## Task prompt
Write the data out again, character for character, with no images.

"""

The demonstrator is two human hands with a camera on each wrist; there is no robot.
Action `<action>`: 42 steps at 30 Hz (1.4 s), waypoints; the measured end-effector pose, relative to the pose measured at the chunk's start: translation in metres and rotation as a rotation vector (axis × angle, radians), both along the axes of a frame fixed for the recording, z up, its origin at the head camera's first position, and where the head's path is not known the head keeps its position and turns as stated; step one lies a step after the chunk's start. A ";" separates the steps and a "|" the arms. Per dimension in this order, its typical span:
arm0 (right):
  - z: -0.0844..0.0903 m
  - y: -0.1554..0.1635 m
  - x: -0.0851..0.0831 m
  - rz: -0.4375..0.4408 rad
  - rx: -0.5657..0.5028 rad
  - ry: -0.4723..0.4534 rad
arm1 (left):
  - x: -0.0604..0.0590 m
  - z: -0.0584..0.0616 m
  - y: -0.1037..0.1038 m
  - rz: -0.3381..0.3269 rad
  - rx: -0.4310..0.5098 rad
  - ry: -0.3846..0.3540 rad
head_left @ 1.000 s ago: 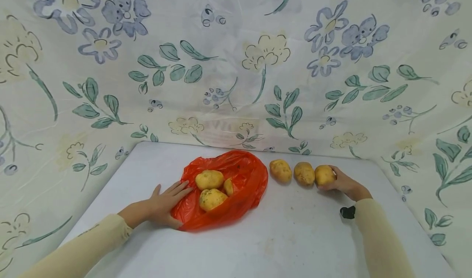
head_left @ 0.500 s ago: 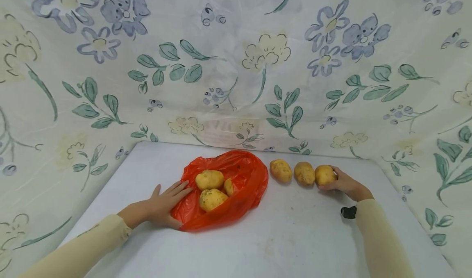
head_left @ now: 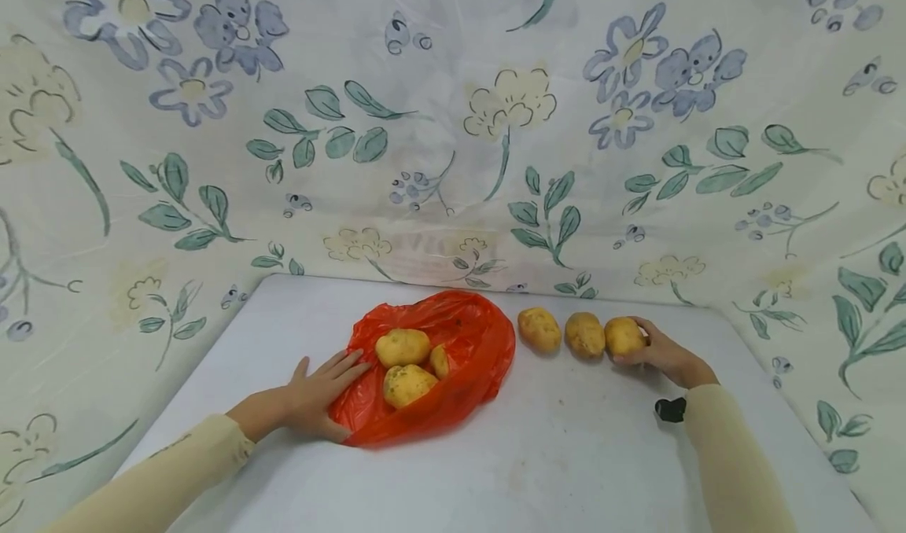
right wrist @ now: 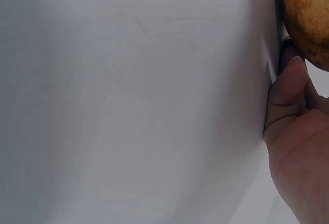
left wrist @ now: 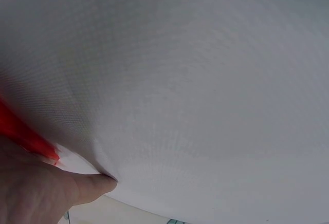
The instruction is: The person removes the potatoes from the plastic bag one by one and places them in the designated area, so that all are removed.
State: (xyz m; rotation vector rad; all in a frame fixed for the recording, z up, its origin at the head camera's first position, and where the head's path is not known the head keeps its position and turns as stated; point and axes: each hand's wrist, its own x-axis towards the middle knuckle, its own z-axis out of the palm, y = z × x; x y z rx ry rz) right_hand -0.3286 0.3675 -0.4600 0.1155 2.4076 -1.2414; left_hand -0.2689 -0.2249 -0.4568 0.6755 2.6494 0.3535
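Nothing has shifted: my right hand (head_left: 661,351) still curls around the potato (head_left: 624,335) farthest from the red bag (head_left: 476,360), my left hand (head_left: 314,392) pressing flat, fingers spread, on that bag's edge.

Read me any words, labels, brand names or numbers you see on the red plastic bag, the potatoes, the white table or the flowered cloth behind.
No readable text.
Red plastic bag: no print visible.
Yellow-brown potatoes, such as the one the right hand holds: no stickers.
White table: blank.
Flowered cloth: a faint pale patch might be lettering, but is too blurred to read.
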 end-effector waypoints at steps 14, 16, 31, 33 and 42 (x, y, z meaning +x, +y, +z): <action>0.003 -0.006 -0.002 0.003 -0.020 0.013 | 0.000 0.003 -0.004 0.007 0.003 0.012; 0.003 -0.007 -0.002 0.009 -0.028 0.023 | 0.001 0.002 -0.005 0.009 0.004 0.015; 0.000 -0.002 0.012 0.001 0.018 0.053 | 0.002 -0.001 0.000 -0.004 0.001 0.007; 0.001 -0.002 0.016 0.011 0.034 0.053 | 0.002 -0.001 0.001 -0.007 0.000 0.008; 0.017 0.002 0.020 -0.015 0.083 0.055 | 0.001 -0.002 -0.001 0.006 -0.015 0.004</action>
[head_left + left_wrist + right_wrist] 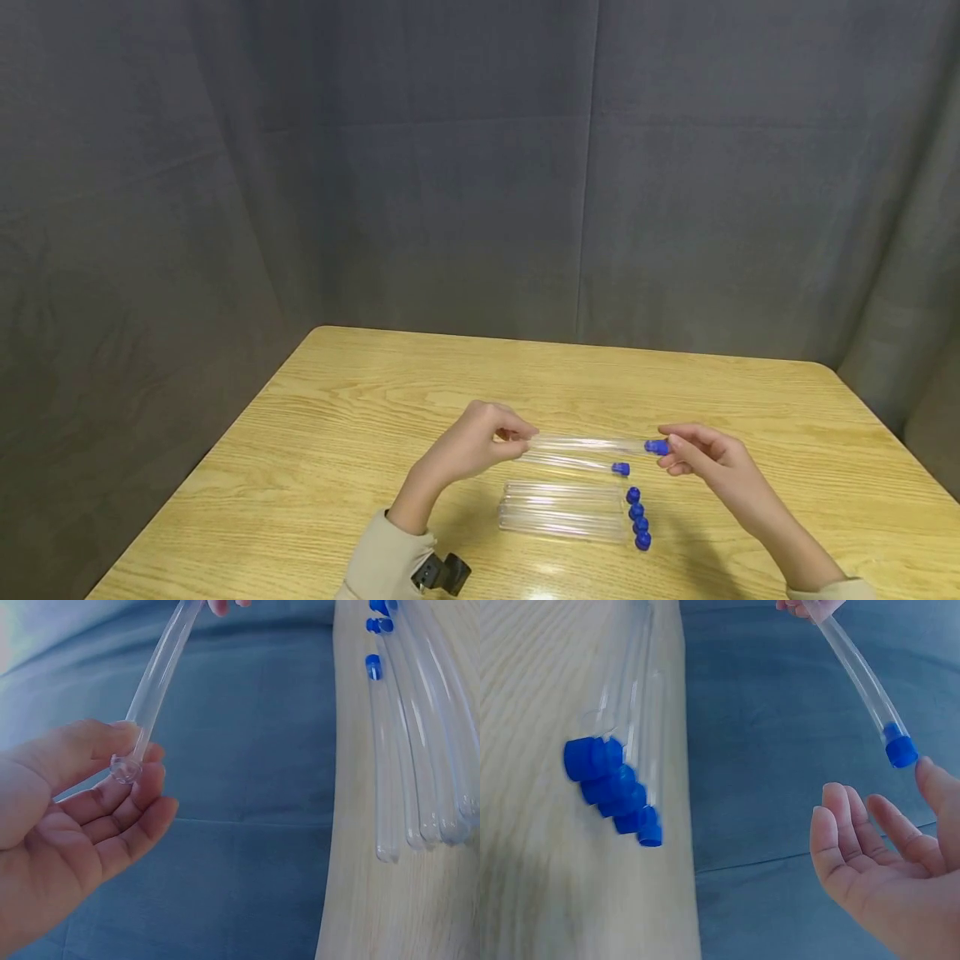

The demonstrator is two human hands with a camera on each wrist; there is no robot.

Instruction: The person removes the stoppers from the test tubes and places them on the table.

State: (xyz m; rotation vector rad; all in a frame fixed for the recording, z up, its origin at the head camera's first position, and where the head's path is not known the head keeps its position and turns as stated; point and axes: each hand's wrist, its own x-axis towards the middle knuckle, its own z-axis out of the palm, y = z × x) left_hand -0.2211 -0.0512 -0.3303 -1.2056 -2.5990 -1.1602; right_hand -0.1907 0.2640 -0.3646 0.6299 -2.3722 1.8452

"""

## Your solution
The demonstrator is two human hands with a camera on each wrist; there is no robot.
Action `<action>`: 42 steps at 30 Hz (1.4 s), waypoints; the measured end-effector pose, relative to the pose measured at the chunk's start: translation in metres and rotation as a rotation vector (axis × angle, radians), both along the axes of a frame fixed for the recording, z up, its origin at the head camera's first position, and where the head's path is not known the head keeps its position and turns as stated; step one lies a step after the chunk's start. A ";" separates the steps and a "|" the arms. Per dimension in this order, its typical span:
arm0 (right):
  - z: -0.0844..0.0903 m
  - y: -0.1554..0.1635 m
  - x: -0.0851..0.0831 m
  - rz: -0.4375..0.4408 rad
  - rx: -0.5657..0.5028 rad
  - ry: -0.4723..0.4534 rad
arm1 (left):
  - x: -0.0604..0.0590 m
  - z: -0.0584..0.0616 m
  - y: -0.1037..0.1038 m
  - rz: -0.3381..0.3269 rad
  - rx: -0.4310..0.5098 rad
  - ry: -0.3846..0.3540 rad
head_left @ 1.000 s ago: 
head_left @ 0.500 s ago: 
head_left @ now: 
right wrist @ now: 
left wrist @ now: 
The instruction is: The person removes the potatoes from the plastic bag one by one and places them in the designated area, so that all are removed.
State: (xyz m; rotation vector rad; all in a frame fixed for the recording, z up, its origin at the head camera's first position, and where the head's path is not known the head keeps its position and turns as stated; point and axes: each hand's wrist, its own x-axis towards the middle knuckle, its own z-axis out of the palm, y = z × x; x y z rx ry rz) right_hand -0.3286 0.3675 -0.4600 0.1155 2.4076 -1.2414; left_hand -0.2689 -0.2249 -0.4568 0.6755 2.6494 0.3535
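Nothing has shifted: my right hand (head_left: 661,351) still curls around the potato (head_left: 624,335) farthest from the red bag (head_left: 476,360), my left hand (head_left: 314,392) pressing flat, fingers spread, on that bag's edge.

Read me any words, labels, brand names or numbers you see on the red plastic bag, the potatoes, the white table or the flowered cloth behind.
No readable text.
Red plastic bag: no print visible.
Yellow-brown potatoes, such as the one the right hand holds: no stickers.
White table: blank.
Flowered cloth: a faint pale patch might be lettering, but is too blurred to read.
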 end-effector waypoints at steps 14, 16, 31, 33 and 42 (x, y, z meaning +x, +y, +z): <action>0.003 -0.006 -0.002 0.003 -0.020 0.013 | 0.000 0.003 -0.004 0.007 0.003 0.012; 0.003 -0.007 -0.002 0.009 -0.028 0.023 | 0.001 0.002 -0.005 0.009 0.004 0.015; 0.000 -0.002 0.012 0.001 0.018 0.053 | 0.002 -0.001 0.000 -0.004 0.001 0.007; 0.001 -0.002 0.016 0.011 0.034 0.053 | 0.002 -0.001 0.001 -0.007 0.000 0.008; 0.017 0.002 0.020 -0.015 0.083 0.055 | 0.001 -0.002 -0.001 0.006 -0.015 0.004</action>
[head_left + left_wrist + right_wrist] 

The demonstrator is two human hands with a camera on each wrist; there is no robot.

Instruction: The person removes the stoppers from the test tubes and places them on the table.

State: (xyz m; rotation vector rad; all in a frame fixed for the recording, z up, its origin at the head camera's first position, and where the head's path is not known the head keeps its position and turns as stated; point and axes: each hand's wrist, its own x-axis towards the middle knuckle, its own z-axis out of the palm, y = z × x) left_hand -0.2211 -0.0512 -0.3303 -1.2056 -2.5990 -1.1602; right_hand -0.1907 0.2640 -0.3646 0.6299 -2.3722 1.8452

This completes the answer.